A conservative senator from America's Bible Belt has apologized after being exposed as a former customer of an upscale call girl ring whose massive client list is said to include many Washington power brokers.
David Vitter, a Republican lawmaker from Louisiana, issued a statement late on Monday acknowledging "a very serious sin in my past," after his telephone number appeared on a phone list of clients connected to the escort service run by Washington's "DC Madam."
"This was a very serious sin in my past for which I am, of course, completely responsible," Vitter said in the statement published in the state's leading newspaper, The New Orleans Times-Picayune, along with other local and national media.
"Several years ago, I asked for and received forgiveness from God and my wife in confession and marriage counseling," the married father of four said.
The first-term senator, whose congressional career has centered largely on issues of marriage, family and morality, added: "Out of respect for my family, I will keep my discussion of the matter there -- with God and them. But I certainly offer my deep and sincere apologies to all I have disappointed and let down in any way."

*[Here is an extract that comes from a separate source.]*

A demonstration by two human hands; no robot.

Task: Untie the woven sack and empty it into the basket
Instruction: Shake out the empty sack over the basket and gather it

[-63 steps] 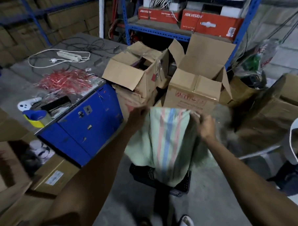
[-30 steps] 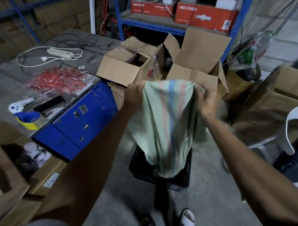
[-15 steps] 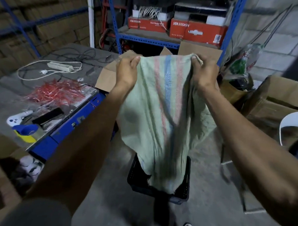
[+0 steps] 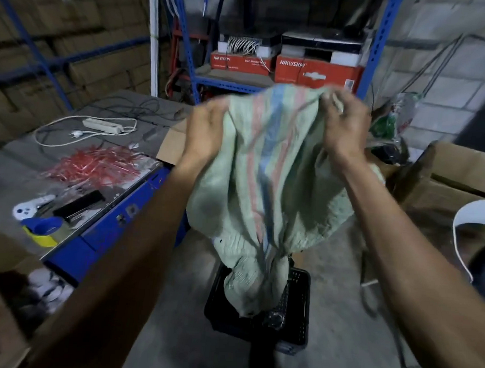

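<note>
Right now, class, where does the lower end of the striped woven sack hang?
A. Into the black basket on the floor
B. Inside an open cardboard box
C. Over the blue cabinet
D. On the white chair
A: both hands, left and right, grip the top of the woven sack, and its lower end hangs down into the black basket on the floor.
</note>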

The 46-year-old senator is the latest public official snared in the sex scandal, with many more possible. A federal judge last week lifted a restraining order which now allows alleged "madam" Deborah Jeane Palfrey to distribute thousands of pages of phone records that could identify as many as 15,000 people who had dealings with her company.
Palfrey's agency -- Pamela Martin and Associates -- which she insists was a legal escort service, is said to have catered to a broad cross-section of private and public sector officials, including NASA officials, several US military brass, World Bank and International Monetary Fund executives.